In the program’s brief history, 134 grants have been awarded to team members and their family members who wish to pursue U.S. citizenship.
In two words, media coverage. The news media have taken an interest in the Citizenship Program as well as Goodwin Living’s focus on the vital role that immigrants play in the field of aging services and health care. Top tier media outlets such as Politico, The Washington Post and Voice of America have each explored these topics.
Earlier this fall, Goodwin Living received a phone call from the Ad Council. Council executives were scouting for stories of impact, and they had read the media coverage of the Goodwin Living Citizenship Program. Following interviews, the Ad Council selected the Citizenship Program as one of its four 2022 stories of impact.
To say that we were honored, humbled and thrilled is an understatement!
This selection set in motion a whirlwind of activities, including several days of an Ad Council production and film crew on site at Goodwin House Alexandria. The crew took time to capture the story of Ngoc and Sandy. Then came planning for Ngoc and Sandy to participate on stage at the Ad Council awards gala.
Following a video that told the story of how Ngoc embarked on her personal journey to citizenship, how Sandy provided her with tutoring, and the support of the Goodwin Living Citizenship Program, Ngoc and Sandy appeared on stage to share personal reflections on their experience. They even preceded the individual honoree of the evening, Walmart CEO Doug McMillon!
“The journey to become a U.S. citizen is a long journey. It requires paperwork and much study,” said Ngoc. “Sandy made the journey shorter for me.”

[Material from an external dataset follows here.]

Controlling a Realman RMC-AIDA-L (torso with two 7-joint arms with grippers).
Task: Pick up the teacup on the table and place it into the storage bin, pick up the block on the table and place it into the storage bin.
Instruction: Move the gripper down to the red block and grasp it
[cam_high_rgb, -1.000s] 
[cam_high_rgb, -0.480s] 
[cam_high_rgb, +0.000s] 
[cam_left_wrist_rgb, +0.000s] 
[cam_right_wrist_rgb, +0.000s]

“When Ngoc learned she passed the citizenship exam, she called to say ‘Mrs. Connolly, I passed!’ and I cried then as I could cry now,” said Sandy. “I was so proud of her, and she was so proud of herself.”
Like many of our team members, Ngoc came to America to create opportunities for her children. Ngoc wanted her children to receive an American education and become U.S. citizens. That was her dream.
At Goodwin Living, thanks to the generous donors to the Goodwin Living Foundation (which funds the program) and thanks to residents and team members who tutor employees for the citizenship exam, dreams come true.
On December 1, a woman who had the courage to leave her homeland to pursue a dream found herself on a national stage telling her story of courage. That very same night, another woman found herself by her side, telling the story of how much older adults contribute to the lives of others.
We dedicate the remarkable honor that the Ad Council has bestowed upon the Goodwin Living Citizenship Program to Rita Siebenaler, Ngoc Nyugen, Sandy Connolly and the donors to the Goodwin Living Foundation who support the Citizenship Program.
Lindsay Hutter is the daughter of a mother and father who survived the Great Depression, World War II and the loss of family and friends. Throughout their lives, they unfailingly chose to construct rather than destruct and to leave people and places better than they found them. Lindsay strives to follow in her parents’ footsteps. Since 2017, she has served as Chief Strategy & Marketing Officer for Goodwin Living Incorporated.